*Work required*
Please transcribe exactly, and only, the lines of the data below between the line holding "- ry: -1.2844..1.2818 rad" and the line holding "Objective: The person", inclusive.

···

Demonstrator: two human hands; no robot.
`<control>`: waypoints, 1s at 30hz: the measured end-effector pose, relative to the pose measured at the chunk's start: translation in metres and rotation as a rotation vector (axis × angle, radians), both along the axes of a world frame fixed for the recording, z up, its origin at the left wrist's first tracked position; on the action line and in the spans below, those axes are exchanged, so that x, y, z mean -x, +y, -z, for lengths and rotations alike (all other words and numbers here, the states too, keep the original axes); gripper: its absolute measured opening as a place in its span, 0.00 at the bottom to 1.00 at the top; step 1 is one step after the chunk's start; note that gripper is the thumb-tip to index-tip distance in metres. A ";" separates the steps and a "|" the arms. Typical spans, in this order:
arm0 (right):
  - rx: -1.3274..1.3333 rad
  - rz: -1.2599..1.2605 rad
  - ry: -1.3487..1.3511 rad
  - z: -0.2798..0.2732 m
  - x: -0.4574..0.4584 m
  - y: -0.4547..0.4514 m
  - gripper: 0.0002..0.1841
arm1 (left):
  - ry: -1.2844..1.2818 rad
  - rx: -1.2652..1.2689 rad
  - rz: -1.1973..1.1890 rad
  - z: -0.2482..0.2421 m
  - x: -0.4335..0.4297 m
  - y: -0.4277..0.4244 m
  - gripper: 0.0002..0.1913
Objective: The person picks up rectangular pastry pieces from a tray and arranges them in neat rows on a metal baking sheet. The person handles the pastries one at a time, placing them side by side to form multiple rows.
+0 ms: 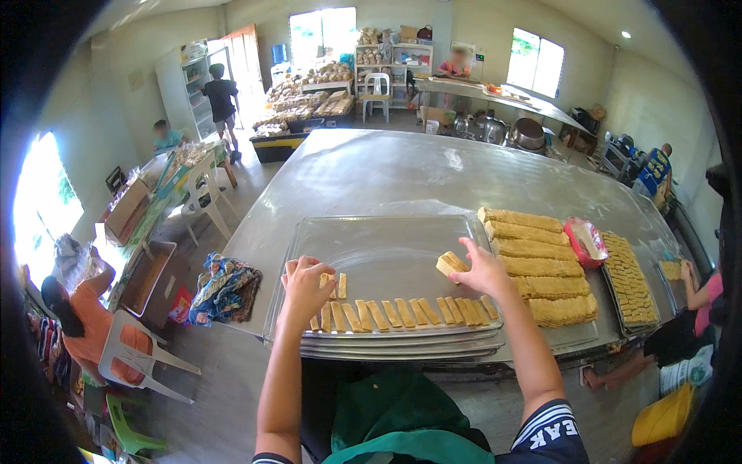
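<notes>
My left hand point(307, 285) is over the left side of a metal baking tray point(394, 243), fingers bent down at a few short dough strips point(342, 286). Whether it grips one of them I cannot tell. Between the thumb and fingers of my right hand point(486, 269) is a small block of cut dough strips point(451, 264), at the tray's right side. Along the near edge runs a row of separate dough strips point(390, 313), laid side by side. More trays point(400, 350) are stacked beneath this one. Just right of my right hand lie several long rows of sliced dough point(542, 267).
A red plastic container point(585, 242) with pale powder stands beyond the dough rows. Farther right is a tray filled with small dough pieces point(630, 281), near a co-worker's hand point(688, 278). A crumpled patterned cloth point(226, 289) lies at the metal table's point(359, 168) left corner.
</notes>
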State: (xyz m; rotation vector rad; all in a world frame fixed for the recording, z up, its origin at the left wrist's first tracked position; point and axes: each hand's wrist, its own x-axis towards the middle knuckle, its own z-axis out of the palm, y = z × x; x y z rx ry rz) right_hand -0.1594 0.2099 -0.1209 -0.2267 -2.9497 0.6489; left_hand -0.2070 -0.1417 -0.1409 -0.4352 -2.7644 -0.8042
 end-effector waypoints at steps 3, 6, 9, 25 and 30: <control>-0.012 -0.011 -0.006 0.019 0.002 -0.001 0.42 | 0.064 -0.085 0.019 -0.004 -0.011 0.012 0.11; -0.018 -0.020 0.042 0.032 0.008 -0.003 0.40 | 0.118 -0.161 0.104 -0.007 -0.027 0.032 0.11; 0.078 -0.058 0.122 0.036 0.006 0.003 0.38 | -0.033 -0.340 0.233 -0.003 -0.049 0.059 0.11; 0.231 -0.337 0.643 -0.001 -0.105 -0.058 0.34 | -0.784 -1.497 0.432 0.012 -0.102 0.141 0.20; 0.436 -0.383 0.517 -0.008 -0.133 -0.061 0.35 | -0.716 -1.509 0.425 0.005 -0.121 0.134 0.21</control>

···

*Result of the task*
  - ry: -1.2844..1.2818 rad
  - rx: -1.2652..1.2689 rad
  - rz: -1.1973..1.1890 rad
  - z: -0.2482..0.2421 m
  - x: -0.4335..0.4297 m
  - y: -0.4277..0.4244 m
  - gripper: 0.0002..0.1913
Objective: The person picks up rectangular pastry pieces from a tray and arranges them in neat rows on a metal baking sheet. The person handles the pastries one at a time, placing them side by side to form multiple rows.

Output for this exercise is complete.